The four key negotiators on the new farm bill are miles apart on the paramount issue - the level of cuts in the major U.S. anti-hunger program - with no sign of compromise as time runs down for legislative action before the end of the year.
Four hours of face-to-face meetings on Wednesday and Thursday failed to produce an agreement. House Agriculture chairman Frank Lucas told reporters on Thursday that no more meetings were planned this week.
Congress plans only a couple of weeks of work in December before adjourning for the year. Without an agreement soon among negotiators, it will be impossible to call a vote before year-end on the $500 billion, five-year legislative package.

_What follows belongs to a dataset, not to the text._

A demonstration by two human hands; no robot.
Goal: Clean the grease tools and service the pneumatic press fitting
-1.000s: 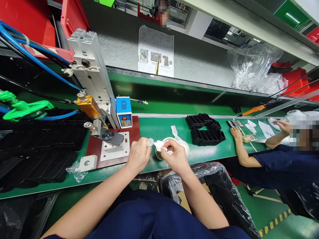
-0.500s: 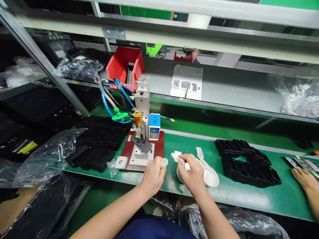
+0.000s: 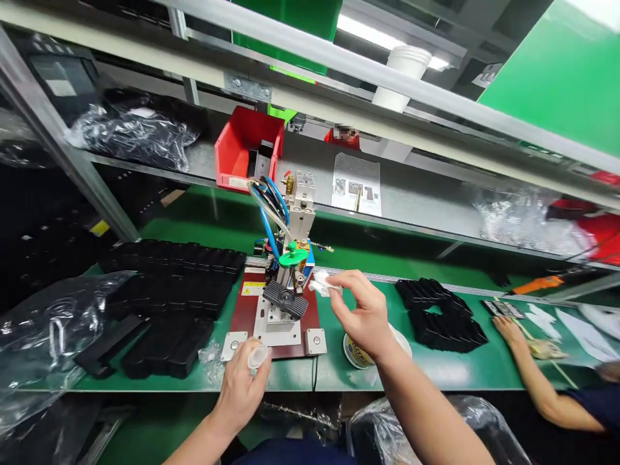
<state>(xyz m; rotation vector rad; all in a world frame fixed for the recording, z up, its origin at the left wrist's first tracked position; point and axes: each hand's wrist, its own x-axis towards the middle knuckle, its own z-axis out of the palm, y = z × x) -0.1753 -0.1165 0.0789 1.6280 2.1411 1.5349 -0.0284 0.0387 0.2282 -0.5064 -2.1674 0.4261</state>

The Republican-controlled House of Representatives wants the biggest cuts in a generation in food stamps for the poor, $39 billion over 10 years. That's nearly 10 times the proposal from the Democrat-run Senate.
"It's all about policy," Senate Agriculture chairwoman Debbie Stabenow told reporters outside her basement "hideaway" office in the Capitol, where talks were held.
Stabenow was unyielding on food stamps, saying harmful cuts were unacceptable. She also was not willing to consider cuts of $10 billion as a lure to gain support from conservative House Republicans, who have demanded sweeping cuts.
"They're not the people who are going to vote for the farm bill anyway," said the Michigan Democrat.
Analysts say it will be difficult to write a food stamp section acceptable to all sides. Some conservative Republicans want still deeper cuts while a large number of House Democrats oppose any cuts at all.
The White House has threatened twice to veto a farm bill with unduly harsh cutbacks in food stamps.
"The commodity title and SNAP (food stamps) are the two issues," said Rep. Colin Peterson, the Democratic leader on the House Agriculture Committee.
Without a new law, the U.S. farm program will revert on Jan. 1 to the high support prices of an underlying 1949 law. The price of milk in the grocery store would double, creating the so-called dairy cliff.
Lawmakers averted that threat a year go by passing a short-term extension, now expired, of the 2008 farm law.
"There won't be an extension in the Senate that includes direct payments," said Stabenow, referring to the $5 billion-a-year subsidy to grain, cotton and soybean farmers that is a top target of reformers.
Asked about bundling a farm bill with a deficit reduction package, Stabenow said, "I've always said I'm open to many things." House Speaker John Boehner ruled out that tactic last week, saying the farm and budget bills are separate matters.
Besides food stamps, there are disputes over crop and dairy subsidies. The Senate says the House would set target prices so high they would override the marketplace and the House says the new revenue protection system supported by the Senate is skewed toward the corn and soybean growers in the Midwest while putting those who grow wheat, rice and peanuts at a disadvantage.
House Majority Leader Eric Cantor spearheaded the plan for sweeping change to food stamps, formally named the Supplemental Nutrition Assistance Program (SNAP). With nearly one in seven Americans currently receiving aid, Cantor said the program was an unaffordable burden on middle-class Americans.
On Nov. 1 SNAP recipients saw a $5 billion cut in benefits, or roughly 7 percent per person, when part of the 2009 economic stimulus package expired.
The Center on Budget and Policy Priorities, a think tank, said this week that SNAP enrollment rose because of the 2008-09 recession and high jobless rates.
It said food stamp costs are certain to fall during 2014 and warned that additional large cuts "would make life harder for tens of millions of Americans."